= WHAT YOU ARE ASKED TO DO =
Only one span of the listing below is wanted: the lines from the one with "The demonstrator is" through the one with "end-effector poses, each", reproduced exactly, both ends kept.

- - - - -

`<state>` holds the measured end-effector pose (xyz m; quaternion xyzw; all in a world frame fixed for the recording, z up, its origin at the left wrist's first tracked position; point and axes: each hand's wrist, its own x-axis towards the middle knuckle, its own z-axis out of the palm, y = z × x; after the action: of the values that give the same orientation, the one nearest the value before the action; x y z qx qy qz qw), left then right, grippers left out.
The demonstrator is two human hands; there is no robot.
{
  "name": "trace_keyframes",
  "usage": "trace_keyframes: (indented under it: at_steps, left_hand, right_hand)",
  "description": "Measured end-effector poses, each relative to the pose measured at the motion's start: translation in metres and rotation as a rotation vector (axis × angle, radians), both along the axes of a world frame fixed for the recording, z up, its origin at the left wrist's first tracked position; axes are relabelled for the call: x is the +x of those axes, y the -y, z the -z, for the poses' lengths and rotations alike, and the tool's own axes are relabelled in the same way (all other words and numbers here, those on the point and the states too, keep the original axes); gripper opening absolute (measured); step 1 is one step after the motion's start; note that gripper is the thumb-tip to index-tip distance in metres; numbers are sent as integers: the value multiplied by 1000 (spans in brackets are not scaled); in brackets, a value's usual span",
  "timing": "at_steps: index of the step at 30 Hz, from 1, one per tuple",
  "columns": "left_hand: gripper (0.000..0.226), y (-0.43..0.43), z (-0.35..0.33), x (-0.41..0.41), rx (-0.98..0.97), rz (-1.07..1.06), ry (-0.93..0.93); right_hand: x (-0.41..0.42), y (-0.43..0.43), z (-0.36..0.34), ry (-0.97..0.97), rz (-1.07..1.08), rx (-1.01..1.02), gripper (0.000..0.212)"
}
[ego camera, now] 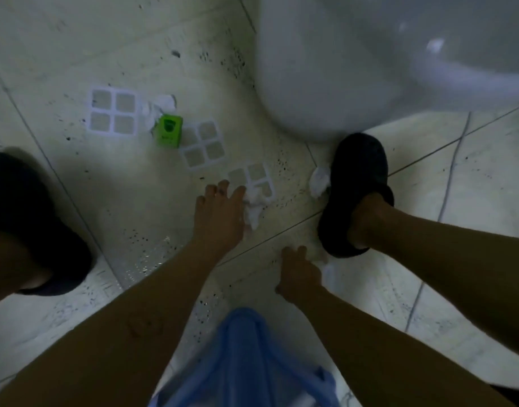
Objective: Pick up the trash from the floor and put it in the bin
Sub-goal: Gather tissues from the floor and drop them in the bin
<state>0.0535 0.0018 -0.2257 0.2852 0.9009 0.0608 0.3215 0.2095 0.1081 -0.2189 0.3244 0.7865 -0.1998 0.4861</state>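
Observation:
My left hand (220, 212) reaches down to the tiled floor, fingers spread, with its fingertips touching a crumpled white tissue (254, 205). Close to the floor, my right hand (300, 271) is closing its fingers around a second white tissue (328, 270); whether it is gripped is unclear. A third tissue (320, 182) lies against my right slipper. Further out sit a small green box (168, 130) and more crumpled tissue (161, 105). Several white four-window frames (112, 110) lie flat on the tiles. No bin is in view.
A white ceramic fixture (355, 69) fills the upper right. My feet in dark slippers stand at the left (37, 230) and right (358, 186). Blue cloth (246, 362) hangs at the bottom centre. The floor (61, 39) is pale tile with dark specks.

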Motion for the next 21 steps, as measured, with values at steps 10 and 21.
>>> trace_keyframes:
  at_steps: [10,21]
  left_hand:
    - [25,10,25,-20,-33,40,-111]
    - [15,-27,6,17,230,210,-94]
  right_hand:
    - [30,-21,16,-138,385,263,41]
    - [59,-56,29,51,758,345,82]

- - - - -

= SOLUTION TO THE PROBLEM =
The demonstrator is two human hands; there is no robot.
{
  "name": "trace_keyframes",
  "usage": "trace_keyframes: (indented under it: at_steps, left_hand, right_hand)",
  "description": "Measured end-effector poses, each relative to the pose measured at the motion's start: translation in metres and rotation as a rotation vector (axis × angle, radians), both along the axes of a world frame fixed for the recording, z up, its origin at the left wrist's first tracked position; axes are relabelled for the call: x is the +x of those axes, y the -y, z the -z, for the poses' lengths and rotations alike, and the tool's own axes are relabelled in the same way (all other words and numbers here, those on the point and the states too, keep the original axes); gripper opening absolute (measured); step 1 is one step after the motion's start; note that gripper is the thumb-tip to index-tip distance in metres; numbers are sent as integers: the value multiplied by 1000 (spans in brackets are not scaled); in brackets, a value's usual span",

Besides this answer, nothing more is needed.